Uses the heuristic described in Section 3.1 of the original Mapper paper to cut a given hierarchical tree to produce a partitioning of the data.

cutoff_first_bin(hcl, num_bins, check_skew = TRUE)

Arguments

hcl

hierarchical clustering in the form an 'hclust' object.

num_bins

Controls how many bins there are in the histogram used to determine cutoff.

check_skew

Whether to check if the distribution is left-skewed. See details.

Value

The cut-off value to use with cutree.

Details

This method implements a cutting heuristic to determine the cut height in the given hierarchical tree hcl.

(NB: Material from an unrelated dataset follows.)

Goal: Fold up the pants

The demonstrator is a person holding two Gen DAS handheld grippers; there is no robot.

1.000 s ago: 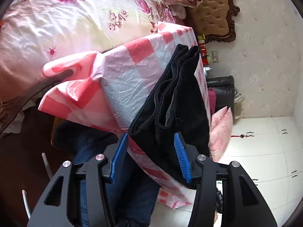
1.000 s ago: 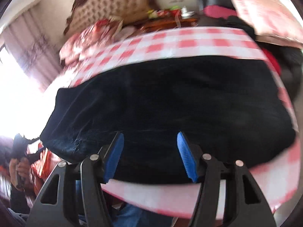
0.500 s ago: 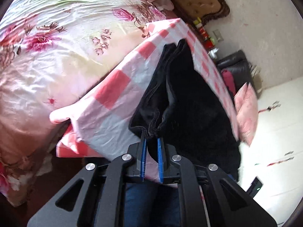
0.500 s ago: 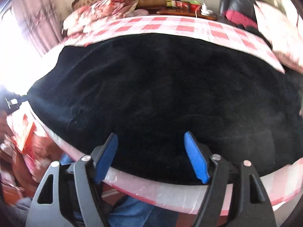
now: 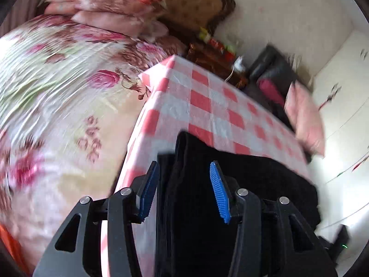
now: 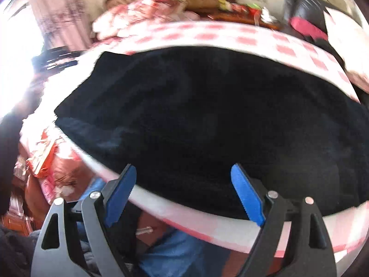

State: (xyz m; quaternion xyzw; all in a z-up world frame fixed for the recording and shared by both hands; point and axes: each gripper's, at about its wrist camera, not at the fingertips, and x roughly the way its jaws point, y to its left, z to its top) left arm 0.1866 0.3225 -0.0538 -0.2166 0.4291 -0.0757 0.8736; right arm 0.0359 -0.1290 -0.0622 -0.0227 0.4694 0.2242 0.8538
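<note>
With both the left hand-held gripper and the right hand-held gripper released, the folded black pants lie near the counter front edge, where a careless nudge could slide them off or undo the fold

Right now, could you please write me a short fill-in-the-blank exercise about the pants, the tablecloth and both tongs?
1. The pants on the table are ____ in colour.
2. The tablecloth has a pattern of white and ____ squares.
3. The left tongs stand ____, with pants fabric between the blue pads.
4. The right tongs are ____, gripping nothing.

Missing words: black; red; open; open
</note>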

The cut value is chosen as the lowest break point corresponding to the first empty bin of a histogram of the linkage distances. The motivation for the heuristic is that its often observed empirically for 'nice' clustering situations that the majority of linkage distances representing inter-cluster distances are relatively smooth, whereas the intra-cluster distances are sparse. Intuitively, such a distribution may be thought as being right-skewed, and the first empty interval in a histogram of linkage distances may be a decent splot to cut the hierarchy. If check_skew is TRUE (default), the linkage distances are checked that they are indeed right-skewed, and then the heuristic is used. If the distribution is left-skewed, the assumption for the heuristic is not true, and the trivial clustering is returned instead.